Similarly, the time jump that bisects Vox Lux, Her Smell’s sister in discord, dramatically recalibrates the narrative and tone established in its first half. Like Corbet’s subtly disturbing 2015 debut, The Childhood of a Leader, Vox Lux uses a chapter structure to animate his troubled protagonist. But unlike Leader, which focuses steadily on the protagonist’s childhood development, Vox Lux divides its runtime evenly between childhood and adulthood, giving most of the nuance to the former while underwriting the latter.

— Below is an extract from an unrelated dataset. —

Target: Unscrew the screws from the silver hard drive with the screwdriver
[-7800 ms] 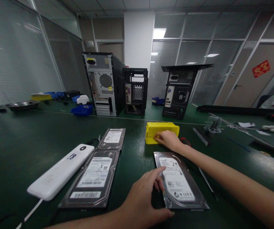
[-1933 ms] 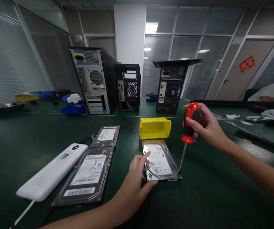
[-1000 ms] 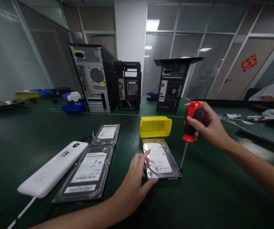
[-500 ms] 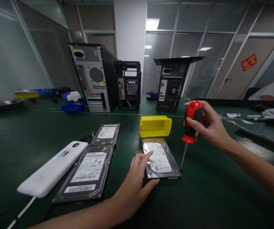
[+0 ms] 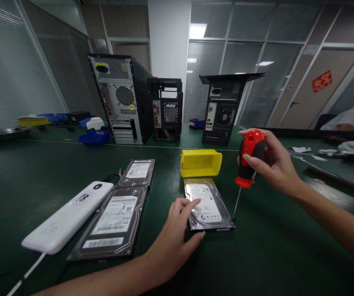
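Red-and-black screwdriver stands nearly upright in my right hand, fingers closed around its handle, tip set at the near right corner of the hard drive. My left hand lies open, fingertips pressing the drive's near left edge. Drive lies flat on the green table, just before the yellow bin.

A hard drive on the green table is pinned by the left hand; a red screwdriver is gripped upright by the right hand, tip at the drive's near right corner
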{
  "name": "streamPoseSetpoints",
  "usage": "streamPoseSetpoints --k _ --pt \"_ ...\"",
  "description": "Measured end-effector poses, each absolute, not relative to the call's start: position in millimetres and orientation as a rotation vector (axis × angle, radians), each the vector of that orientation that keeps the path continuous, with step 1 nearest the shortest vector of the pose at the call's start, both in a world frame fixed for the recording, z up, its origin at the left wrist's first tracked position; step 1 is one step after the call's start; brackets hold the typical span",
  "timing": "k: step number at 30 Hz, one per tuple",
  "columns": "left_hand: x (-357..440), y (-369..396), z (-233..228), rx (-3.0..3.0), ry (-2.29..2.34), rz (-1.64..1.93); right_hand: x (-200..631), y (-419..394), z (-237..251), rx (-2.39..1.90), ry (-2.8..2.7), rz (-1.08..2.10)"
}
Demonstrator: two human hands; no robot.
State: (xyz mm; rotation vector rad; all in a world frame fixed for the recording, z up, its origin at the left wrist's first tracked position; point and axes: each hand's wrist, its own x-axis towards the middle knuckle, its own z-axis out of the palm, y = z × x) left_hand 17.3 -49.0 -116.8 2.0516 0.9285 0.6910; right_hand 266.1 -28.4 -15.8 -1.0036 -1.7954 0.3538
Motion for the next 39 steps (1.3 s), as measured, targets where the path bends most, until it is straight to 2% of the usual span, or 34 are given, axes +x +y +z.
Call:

Vox Lux begins as a film about a devastating tragedy and its aftermath. Celeste (played as a child by Raffey Cassidy) is one of the few survivors of a school shooting; along with her sister Eleanor (Stacy Martin), she writes and performs songs that give voice to their complicated feelings of sadness, fear, and loss. This begins Celeste’s rise to pop stardom, and her sister’s quiet support along the way. The familial chemistry between Cassidy and Martin is achingly believable, as is their soulful portrayal of kind young women grappling with unthinkable trauma. It’s a beautiful tale of resilience and finding light in the darkest circumstances—until the disconcerting time jump.

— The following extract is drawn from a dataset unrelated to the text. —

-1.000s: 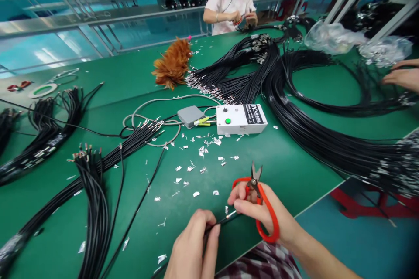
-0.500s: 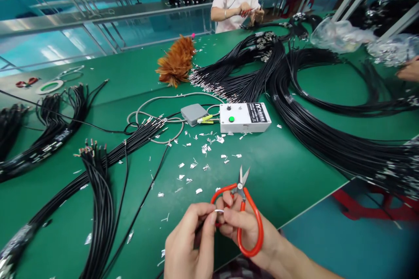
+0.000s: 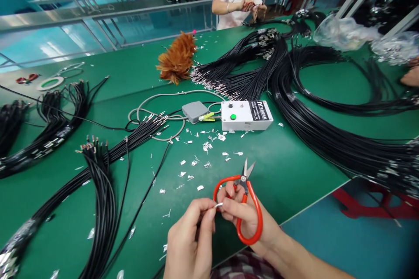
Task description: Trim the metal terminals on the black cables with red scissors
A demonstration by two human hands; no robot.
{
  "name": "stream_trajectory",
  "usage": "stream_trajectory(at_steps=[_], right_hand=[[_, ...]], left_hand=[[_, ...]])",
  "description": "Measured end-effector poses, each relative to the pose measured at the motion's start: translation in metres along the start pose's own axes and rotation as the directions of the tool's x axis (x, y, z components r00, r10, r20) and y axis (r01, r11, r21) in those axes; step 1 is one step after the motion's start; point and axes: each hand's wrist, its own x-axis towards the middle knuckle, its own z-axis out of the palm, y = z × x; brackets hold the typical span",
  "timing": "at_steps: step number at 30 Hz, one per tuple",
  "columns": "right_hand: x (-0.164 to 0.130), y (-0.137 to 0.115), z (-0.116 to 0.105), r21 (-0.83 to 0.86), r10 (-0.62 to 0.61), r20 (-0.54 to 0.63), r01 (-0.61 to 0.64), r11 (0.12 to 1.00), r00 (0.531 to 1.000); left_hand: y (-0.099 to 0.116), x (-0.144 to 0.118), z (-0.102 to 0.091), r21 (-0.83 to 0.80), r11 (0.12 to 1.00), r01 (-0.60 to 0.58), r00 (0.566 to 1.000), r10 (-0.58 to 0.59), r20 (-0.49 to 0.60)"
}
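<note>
My left hand (image 3: 193,235) is closed, pinching a cable near its stripped silver-white end (image 3: 218,205); most of the cable is hidden by the fingers. Close beside it, the thumb and a finger of my right hand (image 3: 244,213) meet at that silvery end. Red-handled scissors (image 3: 243,179) hang on the same right hand, their handle loops around its fingers and their blades slightly parted, pointing away from me. Bits of silver foil (image 3: 200,188) lie scattered on the green table (image 3: 275,170) beyond my hands.
Cable bundles lie at left (image 3: 101,192) and right (image 3: 314,135). A white box (image 3: 247,115) with a green button and a grey pedal (image 3: 195,112) sit mid-table, near an orange feather duster (image 3: 176,59). A co-worker (image 3: 237,0) works across the table.
Both hands have risen slightly, and the scissors have shifted a little up and right. The silvery cable end is now tilted more upward between my fingers. The view has shifted slightly.
</note>
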Motion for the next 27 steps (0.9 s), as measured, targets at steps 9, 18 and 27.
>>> stream_trajectory(at_steps=[9, 18, 27], right_hand=[[-0.001, 0.006, 0.003, 0.0, 0.017, -0.045, -0.017, 1.0, 0.999], [-0.001, 0.004, 0.003, -0.061, -0.026, -0.067, 0.022, 0.998, 0.997], [-0.003, -0.006, 0.005, -0.256, -0.153, -0.073, 0.129, 0.958, 0.986]], left_hand=[[0.011, 0.003, 0.0, -0.459, 0.728, 0.51, 0.86, -0.449, 0.242], [0.008, 0.012, -0.004, -0.572, 0.548, 0.611, 0.792, -0.428, 0.436], [0.009, 0.005, -0.004, -0.402, 0.78, 0.48, 0.877, -0.436, 0.202]])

In this narrative void is Celeste’s ascension to stardom, as well as her development into an adult. The grown-up Celeste of Vox Lux’s second half (Natalie Portman) is, not unlike Moss’s Becky Something, a constantly drunk, coked-out hurricane who neglects her daughter (played, cleverly, by Cassidy) and rants nonstop about how everyone is out to get her. Eleanor, meanwhile, has raised Celeste’s daughter and continues to write all of her songs. The sisters’ once-steady bond is irrevocably broken, and, for Eleanor, has been replaced by an uncomfortable one with a manager (Jude Law) who is both fatherly and sexual toward her.

In contrast to Moss’s feverish mania, Portman’s performance borders on parody; she plays adult Celeste as if she’s in an extended version of her comically overwrought Saturday Night Live digital short. Celeste comes across less as a woman haunted by decades of trauma than as a spoiled brat with a persecution complex, using the tragedy of her childhood to justify terrorizing everyone in her orbit. The time jump fails to reconcile her empathic, creative youth with the caricature she’s become, a discordant note made more apparent by the fact that her daughter is played by the actor who portrayed her teenage self.

Had the film shown us what happened between nuanced teenhood and bombastic adulthood, there would at least be more context for Celeste’s paranoid wreckage. Instead, the gap feels like a narrative convenience, a visual display of cause and effect rather than narrative logic. (In an interview for Screen Daily, Corbet explains that he saw the time jump as “a more exhilarating way to discover the detail of the character and her life experience.”) It’s clear that the idea of cosmic inevitability is central to Vox Lux, but simply insinuating that the violence of American culture and trappings of celebrity would turn any sensitive young woman into a cruel diva is the simplistic moral of an Afterschool Special.

It may not be coincidental that Vox Lux and Her Smell, both written and directed by men, use time jumps as a narrative cheat code for not explaining the behavior of their female characters. When used well, time jumps allow us to know more about the characters, using small moments to establish continuity as well as to display incremental character shifts. (This is something American Woman, another TIFF film with a female lead directed by a man, does much better.) Simply showing a behavior without providing us an inkling of where it came from does a disservice to the characters, the plots, and the audiences. Both Her Smell and Vox Lux are interesting to watch, but fall short as full studies of complicated women.